# YOUR INSTRUCTIONS:
Look through the lines below; wherever the word "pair" appears, copy that line.

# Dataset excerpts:
--------------------------------

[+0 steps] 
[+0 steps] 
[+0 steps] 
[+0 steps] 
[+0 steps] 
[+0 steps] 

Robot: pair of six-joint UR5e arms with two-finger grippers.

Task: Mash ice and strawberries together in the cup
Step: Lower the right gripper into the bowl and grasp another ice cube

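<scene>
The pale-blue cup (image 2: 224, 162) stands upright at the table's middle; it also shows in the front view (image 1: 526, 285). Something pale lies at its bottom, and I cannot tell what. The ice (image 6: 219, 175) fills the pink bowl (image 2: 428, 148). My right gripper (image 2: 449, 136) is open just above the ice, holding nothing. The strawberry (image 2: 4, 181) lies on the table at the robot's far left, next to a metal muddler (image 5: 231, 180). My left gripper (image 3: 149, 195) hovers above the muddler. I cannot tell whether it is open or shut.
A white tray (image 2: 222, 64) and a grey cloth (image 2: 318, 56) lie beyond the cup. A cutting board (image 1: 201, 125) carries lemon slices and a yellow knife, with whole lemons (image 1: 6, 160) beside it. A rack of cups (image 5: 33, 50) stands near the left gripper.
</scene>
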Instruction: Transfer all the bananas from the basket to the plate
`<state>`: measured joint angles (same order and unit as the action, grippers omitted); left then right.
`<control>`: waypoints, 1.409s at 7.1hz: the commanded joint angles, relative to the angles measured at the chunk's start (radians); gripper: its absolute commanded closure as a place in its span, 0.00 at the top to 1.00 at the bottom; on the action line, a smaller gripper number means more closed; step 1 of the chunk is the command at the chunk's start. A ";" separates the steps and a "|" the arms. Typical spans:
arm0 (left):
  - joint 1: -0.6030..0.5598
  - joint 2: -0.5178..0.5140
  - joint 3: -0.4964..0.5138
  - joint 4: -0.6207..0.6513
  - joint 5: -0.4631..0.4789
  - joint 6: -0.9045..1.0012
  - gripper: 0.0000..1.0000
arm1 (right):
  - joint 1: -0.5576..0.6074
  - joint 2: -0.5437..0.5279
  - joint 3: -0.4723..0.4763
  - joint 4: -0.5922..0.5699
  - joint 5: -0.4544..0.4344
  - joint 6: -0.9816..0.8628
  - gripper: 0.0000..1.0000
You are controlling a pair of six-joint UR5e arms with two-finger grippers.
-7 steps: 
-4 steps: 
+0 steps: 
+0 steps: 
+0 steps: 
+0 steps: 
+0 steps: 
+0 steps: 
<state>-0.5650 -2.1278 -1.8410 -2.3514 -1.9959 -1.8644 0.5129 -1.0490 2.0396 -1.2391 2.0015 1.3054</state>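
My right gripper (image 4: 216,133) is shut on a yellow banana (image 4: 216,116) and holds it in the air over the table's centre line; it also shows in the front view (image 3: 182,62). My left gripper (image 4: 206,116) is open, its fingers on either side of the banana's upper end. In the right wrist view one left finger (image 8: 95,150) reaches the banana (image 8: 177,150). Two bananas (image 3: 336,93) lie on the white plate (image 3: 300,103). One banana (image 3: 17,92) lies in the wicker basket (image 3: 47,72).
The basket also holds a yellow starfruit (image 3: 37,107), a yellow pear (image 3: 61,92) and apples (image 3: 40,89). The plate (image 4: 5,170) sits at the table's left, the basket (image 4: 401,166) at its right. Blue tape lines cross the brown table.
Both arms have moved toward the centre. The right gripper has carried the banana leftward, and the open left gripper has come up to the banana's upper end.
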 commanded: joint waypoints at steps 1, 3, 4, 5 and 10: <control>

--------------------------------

# YOUR SOLUTION:
Robot: pair of six-joint UR5e arms with two-finger grippers.
You are controlling a pair of six-joint UR5e arms with two-finger grippers.

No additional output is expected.